Par Elsa Girard-Basset | Journaliste web
Directeur du développement du football à la FIFA depuis 2019, Arsène Wenger a aussi et surtout été l’un des entraîneurs les plus emblématiques des 40 dernières années. Mais bien loin des terrains, le septuagénaire est aussi une personnalité intelligente, réfléchie et disposant d’une grande conscience sur le monde. Un reste issu d’une enfance délicate.
Son nom ne trompe pas : Arsène Wenger est un Alsacien pur et dur. C’est en effet dans ce territoire qu’a grandi le jeune garçon, lui qui passait le plus clair de son temps soit à jouer au foot, soit dans le bistro tenu par ses parents. Des moments fondateurs pour lui, comme il l’avait expliqué dans un entretien passionnant pour « So Foot » :
J’ai grandi pour l’essentiel dans le bistro de mes parents. Quand tu es gamin, tu écoutes les autres, les adultes. Tu n’as pas droit à la parole. Tu as 9-10 ans, les gens parlent : « Lui, il est mauvais, celui-là, il est con, c’est un menteur. ». Tu écoutes et tu essaies de comprendre pourquoi. C’était un bon champ d’observation psychologique et de la vie sociale, un condensé de comédie humaine avec tous ses excès, avec le foot en toile de fond.

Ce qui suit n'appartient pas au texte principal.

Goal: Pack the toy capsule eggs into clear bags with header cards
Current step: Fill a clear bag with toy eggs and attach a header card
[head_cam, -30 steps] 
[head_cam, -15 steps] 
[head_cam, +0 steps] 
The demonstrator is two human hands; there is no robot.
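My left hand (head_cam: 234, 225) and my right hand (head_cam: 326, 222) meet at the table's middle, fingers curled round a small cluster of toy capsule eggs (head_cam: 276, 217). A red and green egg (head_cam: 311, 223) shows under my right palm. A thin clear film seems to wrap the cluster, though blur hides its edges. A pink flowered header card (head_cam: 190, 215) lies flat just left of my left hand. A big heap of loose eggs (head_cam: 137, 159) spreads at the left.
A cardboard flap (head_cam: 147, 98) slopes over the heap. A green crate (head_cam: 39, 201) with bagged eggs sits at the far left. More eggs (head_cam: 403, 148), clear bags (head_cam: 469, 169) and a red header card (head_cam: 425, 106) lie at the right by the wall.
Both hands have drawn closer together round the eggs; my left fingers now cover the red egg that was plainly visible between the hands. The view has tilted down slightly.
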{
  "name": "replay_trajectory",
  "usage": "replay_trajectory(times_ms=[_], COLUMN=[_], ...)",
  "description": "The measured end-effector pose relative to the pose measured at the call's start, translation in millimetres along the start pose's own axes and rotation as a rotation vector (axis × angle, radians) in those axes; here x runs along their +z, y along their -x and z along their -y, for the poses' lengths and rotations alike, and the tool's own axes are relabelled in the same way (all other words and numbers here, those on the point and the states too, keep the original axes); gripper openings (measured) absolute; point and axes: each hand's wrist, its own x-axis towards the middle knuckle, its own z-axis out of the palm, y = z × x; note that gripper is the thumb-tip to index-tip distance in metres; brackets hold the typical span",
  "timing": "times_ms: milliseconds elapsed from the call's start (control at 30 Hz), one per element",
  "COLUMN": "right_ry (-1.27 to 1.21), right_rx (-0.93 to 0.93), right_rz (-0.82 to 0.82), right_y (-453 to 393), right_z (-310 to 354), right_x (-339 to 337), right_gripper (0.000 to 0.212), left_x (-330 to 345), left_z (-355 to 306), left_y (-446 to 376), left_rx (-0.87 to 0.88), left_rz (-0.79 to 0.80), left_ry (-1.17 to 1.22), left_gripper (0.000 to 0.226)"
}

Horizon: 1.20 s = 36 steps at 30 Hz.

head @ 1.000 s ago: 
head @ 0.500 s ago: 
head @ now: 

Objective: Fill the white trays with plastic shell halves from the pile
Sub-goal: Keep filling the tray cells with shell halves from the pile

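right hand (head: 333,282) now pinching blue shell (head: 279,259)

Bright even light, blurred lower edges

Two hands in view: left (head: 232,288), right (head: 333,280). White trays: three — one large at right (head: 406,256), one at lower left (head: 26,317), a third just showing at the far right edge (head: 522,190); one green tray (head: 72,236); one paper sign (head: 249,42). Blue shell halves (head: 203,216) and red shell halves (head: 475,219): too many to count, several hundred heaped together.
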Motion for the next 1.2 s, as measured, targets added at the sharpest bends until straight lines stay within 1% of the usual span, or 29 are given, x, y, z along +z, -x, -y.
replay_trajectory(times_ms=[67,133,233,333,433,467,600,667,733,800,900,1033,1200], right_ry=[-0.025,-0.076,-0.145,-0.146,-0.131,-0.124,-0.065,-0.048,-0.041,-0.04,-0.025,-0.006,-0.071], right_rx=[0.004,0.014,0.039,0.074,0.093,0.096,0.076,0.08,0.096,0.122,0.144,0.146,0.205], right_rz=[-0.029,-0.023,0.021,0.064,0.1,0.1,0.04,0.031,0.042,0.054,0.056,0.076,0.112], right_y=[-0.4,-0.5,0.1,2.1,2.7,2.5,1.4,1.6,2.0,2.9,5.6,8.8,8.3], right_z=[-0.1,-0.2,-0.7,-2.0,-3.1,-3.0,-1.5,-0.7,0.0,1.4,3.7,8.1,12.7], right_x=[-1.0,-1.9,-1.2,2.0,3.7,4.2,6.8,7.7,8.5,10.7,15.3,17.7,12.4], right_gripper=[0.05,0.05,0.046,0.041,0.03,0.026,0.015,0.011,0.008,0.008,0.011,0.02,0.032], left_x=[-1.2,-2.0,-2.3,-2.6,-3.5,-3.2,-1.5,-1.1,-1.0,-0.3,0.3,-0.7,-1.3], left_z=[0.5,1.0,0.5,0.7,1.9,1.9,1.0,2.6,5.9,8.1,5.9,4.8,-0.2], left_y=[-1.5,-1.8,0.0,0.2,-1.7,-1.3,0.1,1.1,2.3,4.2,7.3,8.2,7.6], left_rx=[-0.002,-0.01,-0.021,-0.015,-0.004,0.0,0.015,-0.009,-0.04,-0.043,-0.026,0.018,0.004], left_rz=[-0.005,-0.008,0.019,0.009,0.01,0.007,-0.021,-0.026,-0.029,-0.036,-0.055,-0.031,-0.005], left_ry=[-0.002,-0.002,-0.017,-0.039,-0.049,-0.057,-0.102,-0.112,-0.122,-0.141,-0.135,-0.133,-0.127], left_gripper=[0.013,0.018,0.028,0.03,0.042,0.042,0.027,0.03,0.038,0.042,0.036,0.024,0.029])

Arsène Wenger évoque la haine anti-allemande dans son enfance
L’enfance de Wenger, ce sont aussi certaines blessures qu’il n’aborde que rarement. Son père, par exemple, enrôle contre son gré dans l’armée allemande pour combattre sur le front russe, comme beaucoup d’Alsaciens. Alphonse, c’est son prénom, est revenu marqué à vie, pesant à peine plus de 40kg, entre la vie et la mort pendant un an.
De cette période est évidemment né un très fort ressenti allemand en Alsace, allant même jusqu’à la haine. Arsène Wenger ne le nie pas, certes, mais précise toutefois que ces discours n’ont eu aucune prise sur lui :
Oui, surtout par chez nous. Il était interdit de parler alsacien pendant les récréations à l’école primaire parce que ça ressemblait à l’allemand… On nous forçait à parler français tout le temps. On était élevés dans la haine des Allemands, mais elle ne m’a pas affecté du tout. Je n’ai pas contracté le virus… (sourire).
Au contraire, et dans un pied-de-nez finalement logique pour ce grand humaniste, pour qui la fierté nationale doit se limiter au carré vert, c’est à travers le football allemand que Wenger a connu ses premiers émois :
Le Borussia Mönchengladbach de Netzer, Simonsen, Berti Vogts… C’était un football dynamique, très rapide, un jeu de transition, de dépense physique aussi. À l’époque, les formations allemandes pratiquaient encore le marquage individuel, avec de grandes courses, il y avait beaucoup d’espaces qui s’ouvraient, c’était spectaculaire à voir.
Toute l’Alsace vivait à l’heure de l’émission de sport du samedi à 17h45 On ne la loupait pas. J’aimais la confrontation des deux styles : le Bayern et son jeu de possession déjà à ce moment-là avec Beckenbauer, Müller, Breitner, Hoeness, et le Borussia et son football de contre-attaques ultra-rapides. J’étais milieu de terrain, je n’en perdais pas une miette.
Territoire complexe marqué par les guerres passées, l’Alsace a longtemps été nourrie d’un fort sentiment de rejet, voire même de haine, vis-à-vis des Allemands. Arsène Wenger est en revanche passé entre les mailles du filet, pour devenir l’un des apôtres de la tolérance et de la beauté du football sur et en dehors des terrains. Un bien beau parcours.